Doldrums bring unlikely benefits for upstart Skynet Asia Airways

by Yasushi Azuma

MIYAZAKI (Kyodo) It seems unusual that a small company would welcome the specter of an economic slump, but one newly born airline views the dreary business climate as a chance to fly high in the Japanese airline industry.

“Under the economic downturn, companies are dropping out of the competition,” said Skynet Asia Airways Co. President Shoji Shimoda. “This becomes a major business chance.”

The sluggish nature of the global airline industry offers Skynet Asia the chance to hire pilots from bankrupt airline companies at a low cost.

The salaries of pilots employed by Skynet Asia, mostly foreign nationals, are one-third of those paid to pilots working for major Japanese airlines, Shimoda said.

Most of these pilots used to fly for Australia’s second-largest airline, Ansett, which collapsed in 2001.

While the airline industry took a beating after the Sept. 11, 2001, terrorist attacks in the United States, this situation kick-started operations at Skynet Asia.

The airline signed a five-year lease contract for its first two Boeing 737-400s by paying $217,000 per plane a year, nearly 40 percent below the originally planned annual leasing cost of $350,000.

The leasing cost for the company’s third and fourth planes dropped further, to $145,000 per plane a year, less than half of the initial leasing cost.

Skynet Asia launched flight operations in August 2002, flying just one route, between Tokyo’s Haneda airport and Miyazaki, the company’s home base.

Since then, the airline has tried to offer a variety of services in a bid to lure customers away from major airlines such as Japan Airlines System Corp. and All Nippon Airways Co.

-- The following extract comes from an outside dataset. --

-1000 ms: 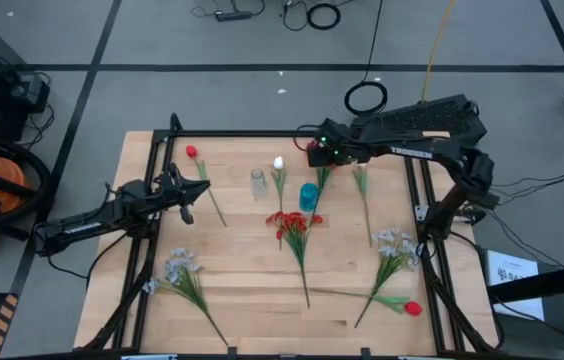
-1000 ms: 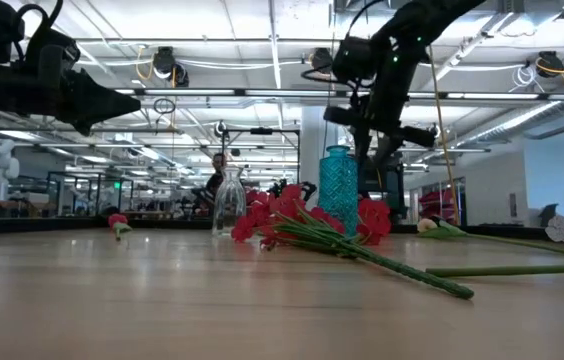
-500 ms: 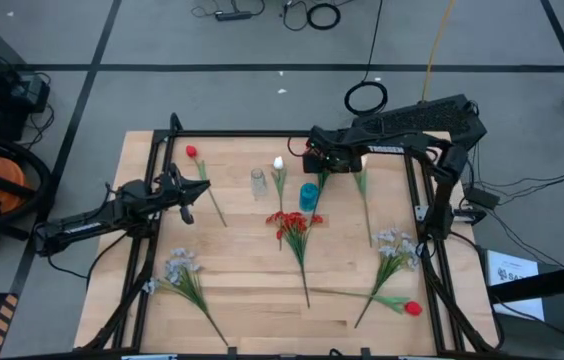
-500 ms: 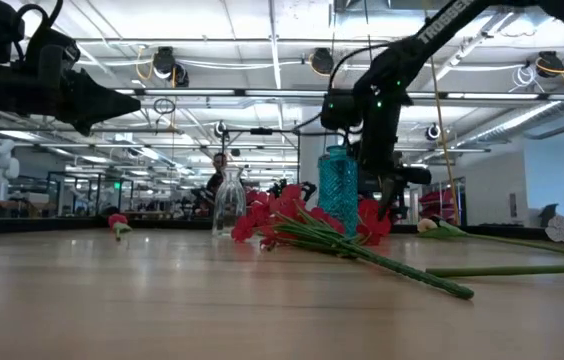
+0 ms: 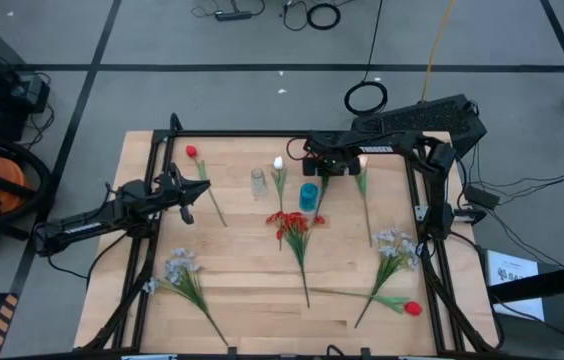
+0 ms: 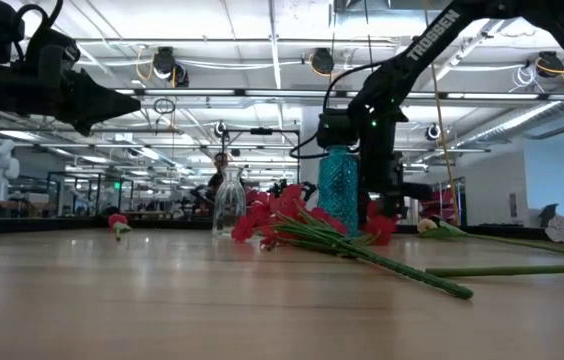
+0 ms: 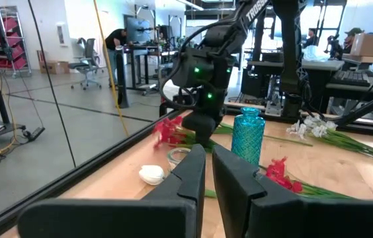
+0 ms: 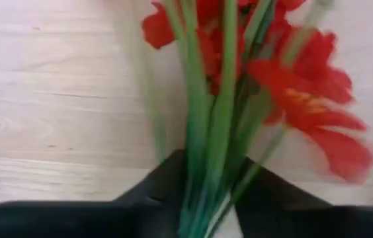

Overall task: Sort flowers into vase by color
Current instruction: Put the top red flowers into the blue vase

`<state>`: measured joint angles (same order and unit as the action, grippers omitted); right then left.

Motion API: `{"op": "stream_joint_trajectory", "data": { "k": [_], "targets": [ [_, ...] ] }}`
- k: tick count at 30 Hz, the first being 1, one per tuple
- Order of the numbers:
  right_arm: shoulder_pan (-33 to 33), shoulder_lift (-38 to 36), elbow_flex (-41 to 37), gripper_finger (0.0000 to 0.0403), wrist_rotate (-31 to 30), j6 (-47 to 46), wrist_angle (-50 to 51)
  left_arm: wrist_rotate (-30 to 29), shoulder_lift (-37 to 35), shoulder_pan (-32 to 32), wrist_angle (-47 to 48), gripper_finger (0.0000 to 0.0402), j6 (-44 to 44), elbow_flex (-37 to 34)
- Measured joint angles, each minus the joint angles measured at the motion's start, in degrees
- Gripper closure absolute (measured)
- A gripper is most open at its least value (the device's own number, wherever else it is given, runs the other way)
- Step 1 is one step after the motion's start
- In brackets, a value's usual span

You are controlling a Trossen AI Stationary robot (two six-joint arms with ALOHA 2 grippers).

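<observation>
My right gripper [image 5: 320, 165] is down at the table's far side, just beyond the blue vase [image 5: 309, 196], shut on a red blossom cluster [image 8: 286, 99]. A clear glass vase [image 5: 258, 182] stands left of the blue one. My left gripper [image 5: 184, 196] hovers shut over the table's left part, touching nothing. Lying flat on the wood are another red cluster [image 5: 292, 225], a cream tulip bud [image 5: 278, 163], a red bud [image 5: 191, 152] at far left, a second red bud [image 5: 413, 308] at near right, and two lavender-white sprays [image 5: 180, 268] [image 5: 394, 243]. My right gripper holds the red cluster's bundle of green stems [image 8: 206, 165] just behind the blossoms, pinched between its two fingers [image 8: 163, 182]. It comes from above, pointing down, with the fingers across the stems. The flower lies on the table, blossoms [image 6: 377, 225] resting on the wood.
A loose green stem [image 5: 362, 185] lies right of my right gripper. A black frame [image 5: 262, 133] runs along the table's edges. Bare wood shows at the table's near middle. A vacuum and cables lie on the floor beyond the table.
My right gripper has come down from above the blue vase to the table and shifted slightly toward the table's left, onto the red cluster behind the vase. The flowers and vases have stayed where they were.
</observation>
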<state>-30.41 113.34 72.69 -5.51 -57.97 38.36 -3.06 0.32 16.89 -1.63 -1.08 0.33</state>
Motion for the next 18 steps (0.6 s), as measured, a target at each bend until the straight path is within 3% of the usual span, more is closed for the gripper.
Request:
{"op": "stream_joint_trajectory", "data": {
  "k": [4,11,18],
  "targets": [
    [-0.3,-1.8,-0.2,0.0391,-0.6,0.7,-2.3,0.0,0.0,0.0,0.0,0.0365,0.0,0.0],
    [-1.1,-9.9,-0.1,0.0388,-2.5,4.3,-3.5,0.0,0.0,0.0,0.0,0.0365,0.0,0.0],
    [-1.3,-22.8,-0.1,0.0397,-10.2,10.1,1.4,0.0,0.0,0.0,0.0,0.0365,0.0,0.0]
  ]
}}
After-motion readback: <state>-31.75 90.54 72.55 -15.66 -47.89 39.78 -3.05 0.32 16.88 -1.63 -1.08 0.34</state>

One gimmick is to serve seasonal local sweets to passengers on a rotating basis.

The service generated unexpected benefits — it not only pleased many customers but was also a boon for chestnut farmers in the village of Suki, Miyazaki Prefecture.

“Since sweets made of chestnuts became a big hit, local sweet manufacturers now cannot keep up with demand,” Shimoda said.

Now, many sweets manufacturers in the prefecture are keen to offer their products on Skynet Asia flights.

Skynet Asia is also unique in terms of fares. It offers an ultra-low price of 8,500 yen for an early reservation — the lowest among Japanese airlines — for a one-way flight between Tokyo and two cities in Kyushu, Miyazaki and Kumamoto.

Although Shimoda, 41, admits discount ticket offers trim company profits, he said Skynet Asia is now focused on boosting its brand recognition rather than on turning a quick profit.

To make a profit, Skynet Asia must operate flights at an average boarding rate of 55 percent for the Tokyo-Miyazaki route and 62 percent for the Tokyo-Kumamoto route.

The company had a bumpy start with regard to its second route. All flights on Aug. 1, the first scheduled day for the Tokyo-Kumamoto service, were canceled due to a delay in the arrival of airplanes.

But the boarding rate has now cleared the profitability line.

The hurdle has been easily cleared on the Tokyo-Miyazaki route with the average boarding rate hovering around 70 percent to 80 percent.

The regular fares of Skynet Asia are also roughly 30 percent lower than those offered by ANA and Japan Air System Co., which operates under the wing of the JAL Group.

The air carrier’s unique service also caught the public’s attention recently when it operated a round-trip flight between Tokyo and Miyazaki on Nov. 15, under a male-only flight attendant policy.

But the company is still expected to post a larger net loss than the earlier projected 600 million yen for the business year to March 31, due to higher-than-expected expenses tied to the launch of the Tokyo-Kumamoto route.

Shimoda said the company could go public later this year if it does not incur losses for the second half of the current business year.

The company had a negative net worth of 1.1 billion yen as of the end of March.

Shimoda hinted that the loss will be erased if Skynet Asia Chairman Mitsunori Mera, a wealthy owner of a group of four companies in Miyazaki Prefecture, digs into his own pockets to cover the shortfall, a scenario that has been floated for a long time.

Of Skynet Asia’s 2.5 billion yen in capital, Mera Denki Sangyo, one of Mera’s companies, spent 1 billion yen.

“It will take five years to eliminate the negative net loss of 1.1 billion yen, but we can erase it instantly,” Shimoda said.